_Work required_:
Pictures stay out of the copy; set down each line of the listing below exactly.

_Available data_:

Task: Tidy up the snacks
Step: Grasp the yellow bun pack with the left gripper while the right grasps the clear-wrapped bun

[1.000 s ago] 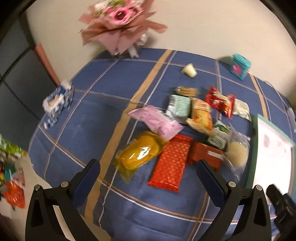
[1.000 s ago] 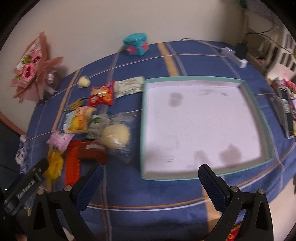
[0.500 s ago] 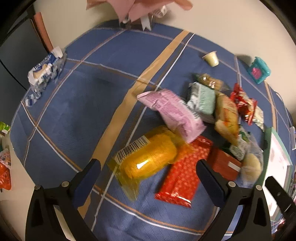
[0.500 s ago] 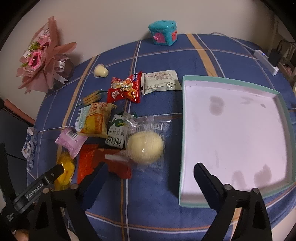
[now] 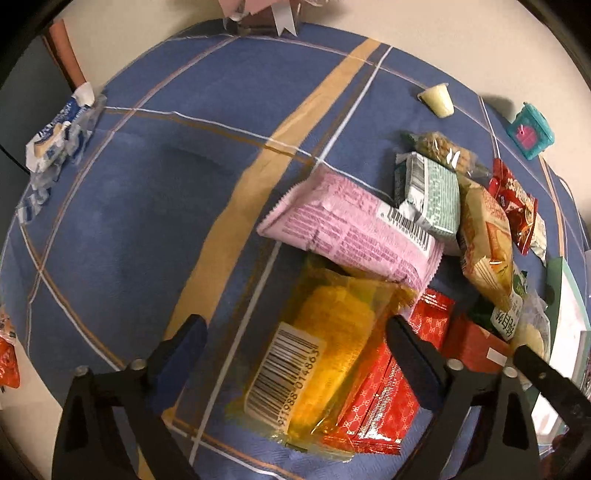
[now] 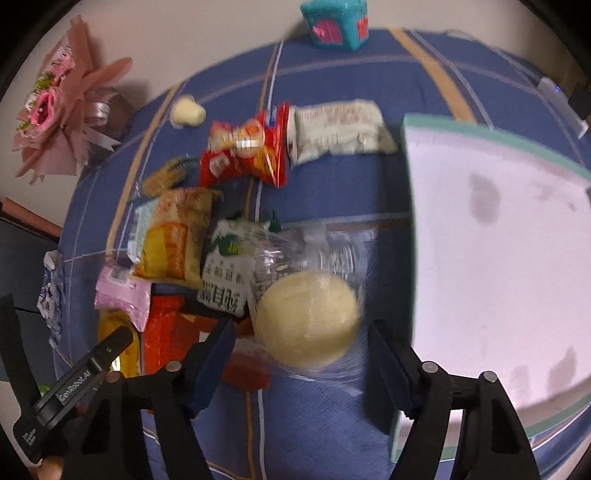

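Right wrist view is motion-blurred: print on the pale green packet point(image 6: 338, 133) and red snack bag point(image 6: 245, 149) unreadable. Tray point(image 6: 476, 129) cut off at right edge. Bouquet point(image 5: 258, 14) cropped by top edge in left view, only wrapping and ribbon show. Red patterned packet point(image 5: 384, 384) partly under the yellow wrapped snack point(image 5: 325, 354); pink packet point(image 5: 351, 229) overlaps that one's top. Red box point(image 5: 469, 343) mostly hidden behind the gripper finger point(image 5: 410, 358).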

_Exercise result_:
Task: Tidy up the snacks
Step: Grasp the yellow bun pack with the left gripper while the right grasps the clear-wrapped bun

[1.000 s ago] 
[1.000 s ago] 
[0.500 s ago] 
[0.500 s ago] 
[now] 
[now] 

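Right wrist view is motion-blurred: print on the pale green packet point(image 6: 338, 133) and red snack bag point(image 6: 245, 149) unreadable. Tray point(image 6: 476, 129) cut off at right edge. Bouquet point(image 5: 258, 14) cropped by top edge in left view, only wrapping and ribbon show. Red patterned packet point(image 5: 384, 384) partly under the yellow wrapped snack point(image 5: 325, 354); pink packet point(image 5: 351, 229) overlaps that one's top. Red box point(image 5: 469, 343) mostly hidden behind the gripper finger point(image 5: 410, 358).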

No more output will be added to the exercise.